[Opening Data records section]

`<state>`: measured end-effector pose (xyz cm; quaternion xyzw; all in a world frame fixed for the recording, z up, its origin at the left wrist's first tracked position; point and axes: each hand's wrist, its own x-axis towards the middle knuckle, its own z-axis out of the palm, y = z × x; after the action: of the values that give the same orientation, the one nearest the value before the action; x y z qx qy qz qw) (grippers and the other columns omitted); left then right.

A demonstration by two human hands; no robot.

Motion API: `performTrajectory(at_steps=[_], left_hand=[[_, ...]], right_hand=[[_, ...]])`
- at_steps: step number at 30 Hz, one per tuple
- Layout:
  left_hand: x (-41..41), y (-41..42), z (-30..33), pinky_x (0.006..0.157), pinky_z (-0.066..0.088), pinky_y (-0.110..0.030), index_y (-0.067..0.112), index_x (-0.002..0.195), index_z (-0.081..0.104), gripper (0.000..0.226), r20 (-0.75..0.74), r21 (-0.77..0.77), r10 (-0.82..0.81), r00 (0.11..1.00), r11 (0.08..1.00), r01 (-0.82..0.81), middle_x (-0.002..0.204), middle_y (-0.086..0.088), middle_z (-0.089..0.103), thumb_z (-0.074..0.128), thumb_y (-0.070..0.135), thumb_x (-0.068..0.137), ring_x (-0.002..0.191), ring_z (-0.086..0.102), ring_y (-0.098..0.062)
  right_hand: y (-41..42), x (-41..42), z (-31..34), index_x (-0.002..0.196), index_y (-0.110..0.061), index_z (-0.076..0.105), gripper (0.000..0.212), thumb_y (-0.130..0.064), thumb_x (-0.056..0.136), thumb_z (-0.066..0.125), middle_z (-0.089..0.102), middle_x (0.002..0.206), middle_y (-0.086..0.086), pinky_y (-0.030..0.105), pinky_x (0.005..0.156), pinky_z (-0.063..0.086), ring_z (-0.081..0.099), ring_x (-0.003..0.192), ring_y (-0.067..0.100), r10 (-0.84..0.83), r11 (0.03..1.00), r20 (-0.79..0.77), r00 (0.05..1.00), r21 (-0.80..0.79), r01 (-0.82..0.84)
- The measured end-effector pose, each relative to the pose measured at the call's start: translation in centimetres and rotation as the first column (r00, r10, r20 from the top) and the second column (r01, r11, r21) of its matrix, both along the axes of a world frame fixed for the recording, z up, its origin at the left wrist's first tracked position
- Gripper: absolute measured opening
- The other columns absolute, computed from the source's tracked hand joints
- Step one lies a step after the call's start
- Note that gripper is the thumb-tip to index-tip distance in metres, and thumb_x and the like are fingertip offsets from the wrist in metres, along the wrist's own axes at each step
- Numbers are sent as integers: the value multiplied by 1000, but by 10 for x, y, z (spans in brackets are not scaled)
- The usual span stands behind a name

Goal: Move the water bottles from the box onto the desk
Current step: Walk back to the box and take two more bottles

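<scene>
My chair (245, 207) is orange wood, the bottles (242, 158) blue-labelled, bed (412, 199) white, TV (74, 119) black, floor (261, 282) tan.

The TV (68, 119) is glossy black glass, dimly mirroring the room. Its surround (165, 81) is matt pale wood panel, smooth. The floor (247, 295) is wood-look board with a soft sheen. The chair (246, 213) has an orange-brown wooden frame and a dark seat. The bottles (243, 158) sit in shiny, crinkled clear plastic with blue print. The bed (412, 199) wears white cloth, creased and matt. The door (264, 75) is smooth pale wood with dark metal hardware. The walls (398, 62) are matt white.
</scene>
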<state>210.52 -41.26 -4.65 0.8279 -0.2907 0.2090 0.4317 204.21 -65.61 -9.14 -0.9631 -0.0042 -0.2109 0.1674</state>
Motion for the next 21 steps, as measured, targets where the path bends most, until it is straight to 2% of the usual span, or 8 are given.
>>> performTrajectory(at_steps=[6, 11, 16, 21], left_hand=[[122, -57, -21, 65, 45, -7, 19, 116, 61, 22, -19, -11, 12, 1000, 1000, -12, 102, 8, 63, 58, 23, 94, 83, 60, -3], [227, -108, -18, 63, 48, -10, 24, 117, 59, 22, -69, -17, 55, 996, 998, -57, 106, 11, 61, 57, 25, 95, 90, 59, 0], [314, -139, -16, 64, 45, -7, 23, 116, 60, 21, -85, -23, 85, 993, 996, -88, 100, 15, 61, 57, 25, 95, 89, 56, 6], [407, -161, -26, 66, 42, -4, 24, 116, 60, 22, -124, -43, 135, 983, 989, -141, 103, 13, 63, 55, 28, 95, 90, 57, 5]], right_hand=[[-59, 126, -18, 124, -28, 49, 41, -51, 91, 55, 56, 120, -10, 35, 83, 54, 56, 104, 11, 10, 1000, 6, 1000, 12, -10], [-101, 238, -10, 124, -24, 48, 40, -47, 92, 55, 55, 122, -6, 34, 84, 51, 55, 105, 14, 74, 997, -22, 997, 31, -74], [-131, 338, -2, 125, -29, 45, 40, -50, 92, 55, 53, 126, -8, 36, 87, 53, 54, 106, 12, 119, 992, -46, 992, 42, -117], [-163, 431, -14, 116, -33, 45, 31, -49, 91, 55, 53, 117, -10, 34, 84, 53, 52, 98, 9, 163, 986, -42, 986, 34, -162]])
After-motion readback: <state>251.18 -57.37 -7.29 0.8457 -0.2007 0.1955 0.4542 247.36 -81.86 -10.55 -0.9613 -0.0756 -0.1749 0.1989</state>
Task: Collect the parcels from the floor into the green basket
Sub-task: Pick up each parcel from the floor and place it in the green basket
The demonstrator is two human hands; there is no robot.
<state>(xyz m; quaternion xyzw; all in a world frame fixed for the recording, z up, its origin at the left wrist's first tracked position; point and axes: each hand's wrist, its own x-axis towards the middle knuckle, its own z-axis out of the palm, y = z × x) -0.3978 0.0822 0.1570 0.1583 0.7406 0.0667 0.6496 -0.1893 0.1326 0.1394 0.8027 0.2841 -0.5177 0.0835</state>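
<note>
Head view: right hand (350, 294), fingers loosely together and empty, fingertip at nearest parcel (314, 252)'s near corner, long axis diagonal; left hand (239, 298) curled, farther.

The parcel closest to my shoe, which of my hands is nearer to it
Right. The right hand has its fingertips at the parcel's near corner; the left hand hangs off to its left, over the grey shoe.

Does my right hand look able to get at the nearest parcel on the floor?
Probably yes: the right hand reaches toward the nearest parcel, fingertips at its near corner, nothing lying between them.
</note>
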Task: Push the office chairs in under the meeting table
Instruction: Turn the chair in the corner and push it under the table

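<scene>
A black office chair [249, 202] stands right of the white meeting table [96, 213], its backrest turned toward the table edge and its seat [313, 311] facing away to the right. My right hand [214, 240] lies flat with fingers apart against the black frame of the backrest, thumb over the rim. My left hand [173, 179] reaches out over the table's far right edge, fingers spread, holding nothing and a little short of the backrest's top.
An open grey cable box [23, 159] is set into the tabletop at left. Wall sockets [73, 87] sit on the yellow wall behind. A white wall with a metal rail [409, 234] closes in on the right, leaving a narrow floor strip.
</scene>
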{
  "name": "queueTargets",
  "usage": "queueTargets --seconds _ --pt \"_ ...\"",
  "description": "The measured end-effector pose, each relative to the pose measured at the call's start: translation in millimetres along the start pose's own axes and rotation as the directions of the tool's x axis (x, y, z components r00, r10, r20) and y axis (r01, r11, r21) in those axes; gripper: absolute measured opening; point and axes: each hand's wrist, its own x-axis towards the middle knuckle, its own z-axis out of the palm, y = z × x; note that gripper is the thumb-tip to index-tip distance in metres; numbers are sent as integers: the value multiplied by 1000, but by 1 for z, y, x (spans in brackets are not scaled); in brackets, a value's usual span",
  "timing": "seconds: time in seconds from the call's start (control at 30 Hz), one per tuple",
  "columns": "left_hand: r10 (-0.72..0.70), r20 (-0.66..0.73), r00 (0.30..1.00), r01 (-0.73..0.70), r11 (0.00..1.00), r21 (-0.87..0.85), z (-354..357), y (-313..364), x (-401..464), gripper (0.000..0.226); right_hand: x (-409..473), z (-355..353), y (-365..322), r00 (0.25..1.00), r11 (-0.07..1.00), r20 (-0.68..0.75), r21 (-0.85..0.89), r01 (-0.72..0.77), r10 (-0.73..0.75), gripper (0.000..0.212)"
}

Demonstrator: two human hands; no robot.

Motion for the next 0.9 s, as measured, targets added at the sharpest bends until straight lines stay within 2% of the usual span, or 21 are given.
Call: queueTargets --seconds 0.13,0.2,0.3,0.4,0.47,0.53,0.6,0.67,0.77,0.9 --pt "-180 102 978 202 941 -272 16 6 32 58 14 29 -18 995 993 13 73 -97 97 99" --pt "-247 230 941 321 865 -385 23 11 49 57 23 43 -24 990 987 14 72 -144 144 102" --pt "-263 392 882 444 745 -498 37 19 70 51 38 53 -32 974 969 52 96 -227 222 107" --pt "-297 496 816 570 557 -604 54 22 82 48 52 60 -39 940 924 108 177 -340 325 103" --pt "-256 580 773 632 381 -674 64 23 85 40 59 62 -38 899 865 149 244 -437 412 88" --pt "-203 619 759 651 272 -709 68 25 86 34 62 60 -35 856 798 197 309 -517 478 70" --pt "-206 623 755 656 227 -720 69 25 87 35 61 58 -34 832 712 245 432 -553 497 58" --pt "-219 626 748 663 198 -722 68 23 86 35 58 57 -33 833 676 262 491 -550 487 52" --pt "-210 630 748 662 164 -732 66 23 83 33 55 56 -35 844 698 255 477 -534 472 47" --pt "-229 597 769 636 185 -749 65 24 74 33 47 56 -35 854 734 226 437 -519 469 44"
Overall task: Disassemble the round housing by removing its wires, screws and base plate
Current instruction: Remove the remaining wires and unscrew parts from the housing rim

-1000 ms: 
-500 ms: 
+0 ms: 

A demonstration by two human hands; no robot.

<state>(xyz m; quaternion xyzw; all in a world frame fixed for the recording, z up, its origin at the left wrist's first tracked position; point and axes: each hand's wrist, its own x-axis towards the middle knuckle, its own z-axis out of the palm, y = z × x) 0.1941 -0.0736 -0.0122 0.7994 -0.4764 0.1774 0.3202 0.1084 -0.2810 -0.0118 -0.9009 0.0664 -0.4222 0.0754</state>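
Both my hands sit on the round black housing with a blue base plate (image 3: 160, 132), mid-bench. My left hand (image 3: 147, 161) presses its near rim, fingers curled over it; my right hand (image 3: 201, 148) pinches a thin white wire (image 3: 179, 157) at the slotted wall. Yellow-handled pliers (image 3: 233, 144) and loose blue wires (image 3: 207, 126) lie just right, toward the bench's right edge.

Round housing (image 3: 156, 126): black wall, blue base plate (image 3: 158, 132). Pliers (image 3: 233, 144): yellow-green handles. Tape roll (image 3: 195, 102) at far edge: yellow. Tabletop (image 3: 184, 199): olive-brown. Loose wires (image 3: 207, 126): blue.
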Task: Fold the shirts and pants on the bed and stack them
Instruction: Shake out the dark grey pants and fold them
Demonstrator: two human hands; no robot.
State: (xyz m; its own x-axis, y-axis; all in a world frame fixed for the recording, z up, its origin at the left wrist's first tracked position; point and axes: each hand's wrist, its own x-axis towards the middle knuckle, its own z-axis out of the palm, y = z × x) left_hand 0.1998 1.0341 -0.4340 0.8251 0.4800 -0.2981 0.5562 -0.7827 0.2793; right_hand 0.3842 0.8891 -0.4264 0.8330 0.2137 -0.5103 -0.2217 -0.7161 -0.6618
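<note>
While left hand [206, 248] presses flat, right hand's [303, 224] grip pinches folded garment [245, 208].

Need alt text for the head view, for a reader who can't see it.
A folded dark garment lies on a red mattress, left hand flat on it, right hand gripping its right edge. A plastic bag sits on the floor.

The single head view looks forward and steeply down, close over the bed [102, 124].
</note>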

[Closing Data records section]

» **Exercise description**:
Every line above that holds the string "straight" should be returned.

» **Solution**:
Motion for the next 21 steps, as measured, targets where the path bends most, until it is straight to 2% of the usual span, or 8 are given.
Motion for the next 0.9 s, as measured, targets added at the sharpest bends until straight lines stay within 2% of the usual span, or 21 are given.

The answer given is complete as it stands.